» **Exercise brief**:
Filter out every line below that lacks "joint", and copy the rest.

» **Data section**:
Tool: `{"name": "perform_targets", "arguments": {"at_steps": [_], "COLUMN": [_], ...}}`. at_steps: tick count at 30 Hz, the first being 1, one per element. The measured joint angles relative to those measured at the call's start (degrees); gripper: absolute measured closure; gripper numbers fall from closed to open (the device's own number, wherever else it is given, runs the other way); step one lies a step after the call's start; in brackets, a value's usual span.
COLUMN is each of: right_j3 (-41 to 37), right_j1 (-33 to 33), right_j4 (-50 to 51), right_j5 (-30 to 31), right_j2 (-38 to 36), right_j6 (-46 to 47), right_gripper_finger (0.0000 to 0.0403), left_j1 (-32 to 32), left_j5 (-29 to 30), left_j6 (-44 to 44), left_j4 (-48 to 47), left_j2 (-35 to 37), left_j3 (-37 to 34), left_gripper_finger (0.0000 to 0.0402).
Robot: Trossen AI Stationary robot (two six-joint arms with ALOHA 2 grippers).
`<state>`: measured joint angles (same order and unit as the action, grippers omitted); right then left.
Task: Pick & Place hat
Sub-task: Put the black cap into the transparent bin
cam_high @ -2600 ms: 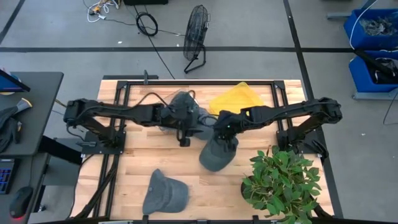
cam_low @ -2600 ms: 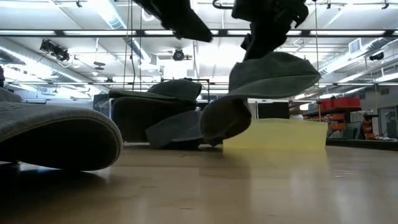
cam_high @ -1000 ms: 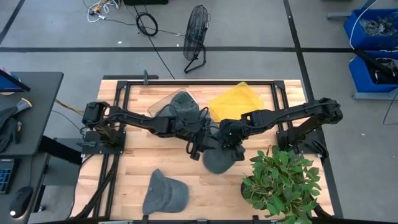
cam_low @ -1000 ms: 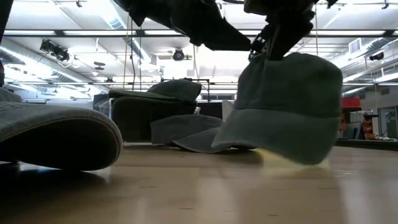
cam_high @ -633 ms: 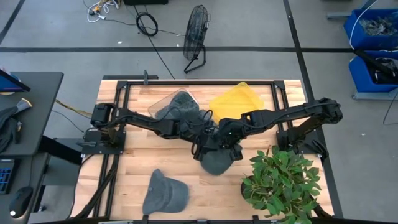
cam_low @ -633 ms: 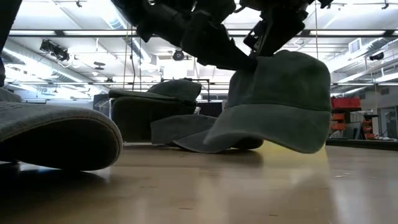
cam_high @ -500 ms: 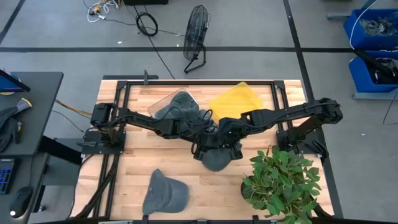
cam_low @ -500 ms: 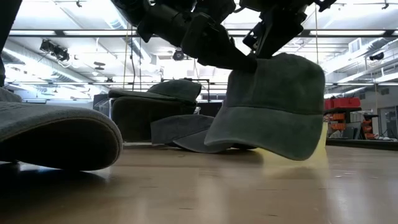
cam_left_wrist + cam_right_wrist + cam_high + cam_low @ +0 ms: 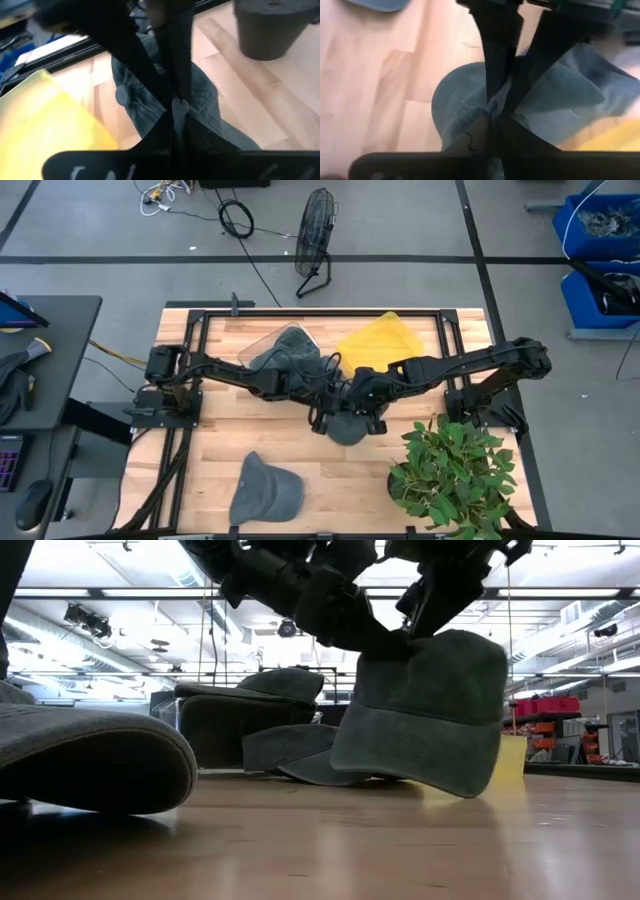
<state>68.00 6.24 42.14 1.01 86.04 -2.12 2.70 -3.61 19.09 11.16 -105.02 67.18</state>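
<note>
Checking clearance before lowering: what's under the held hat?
Only bare table shows beneath the held hat, which hangs clear from both grippers. The spot directly below is hidden from above.

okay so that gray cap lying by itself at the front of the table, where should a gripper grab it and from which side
Probably the brim of the front cap, pinched across its thin edge from above. In the high view it lies flat on the table, crown up, with open wood around it. Both grippers are busy on the lifted cap.

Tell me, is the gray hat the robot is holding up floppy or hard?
Probably floppy: the hat puckers where the left gripper and right gripper pinch it. The brim seems stiffer, keeping its curve. It likely weighs little, hanging from small pinches.
</note>
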Motion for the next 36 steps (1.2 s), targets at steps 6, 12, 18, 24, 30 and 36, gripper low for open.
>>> {"name": "perform_targets", "arguments": {"at_steps": [6,12,18,24,30,36], "right_j3": [-0.10,-0.08,-0.06,-0.06,-0.06,-0.06], "right_j1": [-0.11,-0.02,-0.04,-0.04,-0.04,-0.04], "right_j4": [2.84,7.03,16.37,15.44,11.83,9.85], "right_j5": [2.72,2.83,2.82,2.81,2.65,2.59], "right_j2": [0.11,0.09,0.09,0.09,0.09,0.09], "right_j6": [1.42,1.94,9.64,9.95,6.56,3.82], "right_gripper_finger": [0.0308,0.0262,0.0241,0.0241,0.0240,0.0240], "left_j1": [-0.11,0.07,0.13,-0.31,-5.84,-14.17], "left_j5": [0.21,0.90,9.51,12.45,12.16,4.28], "left_j6": [-6.11,-6.31,-4.91,3.38,9.84,13.61], "left_j4": [-3.58,-5.54,-12.90,-22.50,-37.02,-45.77], "left_j2": [0.66,3.42,14.39,29.02,38.12,38.35], "left_j3": [0.02,-0.01,0.01,0.11,0.12,0.04], "left_gripper_finger": [0.0376,0.0386,0.0381,0.0387,0.0386,0.0389]}}
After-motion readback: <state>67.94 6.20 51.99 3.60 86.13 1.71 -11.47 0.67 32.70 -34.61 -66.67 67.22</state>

» **Answer area**:
Tool: `{"name": "perform_targets", "arguments": {"at_steps": [_], "COLUMN": [_], ...}}`. at_steps: tick count at 30 Hz, the first being 1, one per element. The measured joint angles relative to those measured at the call's start (degrees); gripper: absolute measured closure; gripper numbers fall from closed to open (the device's own number, wherever else it is given, runs the other way); step one lies a step after the call's start; in brackets, a value's usual span.
Robot: Trossen AI Stationary robot (two six-joint arms with ALOHA 2 grippers).
`<state>`: measured joint angles (same order and unit as the action, grippers omitted); right then left.

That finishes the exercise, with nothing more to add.